Ende des 20. Jahrhunderts: Einführung der Digitalfotografie
Die erste CCD (Charge-coupled Device) Still-Video-Kamera wurde 1970 von Bell konstruiert und 1972 meldet Texas Instruments das erste Patent auf eine filmlose Kamera an, welche einen Fernsehbildschirm als Sucher verwendet.
1973 produzierte Fairchild Imaging das erste kommerzielle CCD mit einer Auflösung von 100 × 100 Pixel.
Dieses CCD wurde 1975 in der ersten funktionstüchtigen digitalen Kamera von Kodak benutzt. Entwickelt hat sie der Erfinder Steven Sasson.

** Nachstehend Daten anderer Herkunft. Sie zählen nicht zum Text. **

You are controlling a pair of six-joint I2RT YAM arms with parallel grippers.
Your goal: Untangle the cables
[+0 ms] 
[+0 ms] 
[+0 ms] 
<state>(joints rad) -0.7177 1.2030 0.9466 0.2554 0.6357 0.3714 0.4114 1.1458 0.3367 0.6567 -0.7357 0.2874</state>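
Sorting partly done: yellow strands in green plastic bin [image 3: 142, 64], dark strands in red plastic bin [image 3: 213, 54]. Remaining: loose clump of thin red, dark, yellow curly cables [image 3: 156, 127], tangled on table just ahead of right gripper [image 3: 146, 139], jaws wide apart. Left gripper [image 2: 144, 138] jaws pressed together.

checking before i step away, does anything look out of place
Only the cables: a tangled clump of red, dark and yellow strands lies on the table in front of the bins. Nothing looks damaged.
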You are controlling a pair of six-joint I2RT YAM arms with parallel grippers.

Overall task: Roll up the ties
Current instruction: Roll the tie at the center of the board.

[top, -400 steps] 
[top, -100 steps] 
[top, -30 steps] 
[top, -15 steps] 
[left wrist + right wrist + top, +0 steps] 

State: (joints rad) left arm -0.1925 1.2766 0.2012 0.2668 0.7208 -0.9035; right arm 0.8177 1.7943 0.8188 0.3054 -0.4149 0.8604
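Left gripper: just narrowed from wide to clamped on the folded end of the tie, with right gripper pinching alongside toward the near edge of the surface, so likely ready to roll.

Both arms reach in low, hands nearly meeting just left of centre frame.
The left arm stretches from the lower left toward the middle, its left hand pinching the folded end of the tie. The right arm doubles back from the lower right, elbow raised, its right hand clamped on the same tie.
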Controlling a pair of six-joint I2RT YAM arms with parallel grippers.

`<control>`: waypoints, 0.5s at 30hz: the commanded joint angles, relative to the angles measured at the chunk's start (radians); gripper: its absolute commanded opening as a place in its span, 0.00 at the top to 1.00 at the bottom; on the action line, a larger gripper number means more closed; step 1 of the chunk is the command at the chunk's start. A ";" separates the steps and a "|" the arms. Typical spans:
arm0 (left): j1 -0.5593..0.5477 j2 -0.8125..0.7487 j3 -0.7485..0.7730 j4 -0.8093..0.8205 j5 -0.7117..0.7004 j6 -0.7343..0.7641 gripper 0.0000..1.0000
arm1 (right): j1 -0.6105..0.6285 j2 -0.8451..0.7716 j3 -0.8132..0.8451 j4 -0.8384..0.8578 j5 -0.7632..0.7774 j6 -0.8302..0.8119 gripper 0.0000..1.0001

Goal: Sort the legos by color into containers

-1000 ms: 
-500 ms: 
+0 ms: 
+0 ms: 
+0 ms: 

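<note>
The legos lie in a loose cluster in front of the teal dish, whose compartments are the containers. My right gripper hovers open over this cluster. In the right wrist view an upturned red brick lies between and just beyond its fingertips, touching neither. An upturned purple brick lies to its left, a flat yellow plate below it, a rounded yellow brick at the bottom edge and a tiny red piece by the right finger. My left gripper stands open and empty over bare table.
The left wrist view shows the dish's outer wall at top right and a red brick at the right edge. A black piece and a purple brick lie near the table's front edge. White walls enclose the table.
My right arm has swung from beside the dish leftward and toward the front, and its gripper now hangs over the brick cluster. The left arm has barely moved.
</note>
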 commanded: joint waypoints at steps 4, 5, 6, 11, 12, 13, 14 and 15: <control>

Diese Kamera wog 3,6 Kilogramm, war größer als ein Toaster und benötigte noch 23 Sekunden, um ein Schwarz-Weiß-Bild mit 100x100 Pixeln Auflösung auf eine digitale Magnetbandkassette zu übertragen; um das Bild auf einem Bildschirm sichtbar zu machen, bedurfte es weiterer 23 Sekunden.
1986 stellte Canon mit der RC-701 die erste kommerziell erhältliche Still-Video-Kamera mit magnetischer Aufzeichnung der Bilddaten vor, Minolta präsentierte den Still Video Back SB-90/SB-90S für die Minolta 9000; durch Austausch der Rückwand der Kleinbild-Spiegelreflexkamera wurde aus der Minolta 9000 eine digitale Spiegelreflexkamera; gespeichert wurden die Bilddaten auf 2-Zoll-Disketten.
1987 folgten weitere Modelle der RC-Serie von Canon sowie digitale Kameras von Fujifilm (ES-1), Konica (KC-400) und Sony (MVC-A7AF). 1988 folgte Nikon mit der QV-1000C und 1990 sowie 1991 Kodak mit dem DCS-System (Digital Camera System) sowie Rollei mit dem Digital Scan Pack. Ab Anfang der 1990er Jahre kann die Digitalfotografie im kommerziellen Bildproduktionsbereich als eingeführt betrachtet werden.
Die digitale Fotografie revolutionierte die Möglichkeiten der digitalen Kunst, erleichtert insbesondere aber auch Fotomanipulationen.
Die Photokina 2006 zeigt, dass die Zeit der filmbasierten Kamera endgültig vorbei ist. Im Jahr 2007 sind weltweit 91 Prozent aller verkauften Fotokameras digital, die herkömmliche Fotografie auf Filmen schrumpft auf Nischenbereiche zusammen.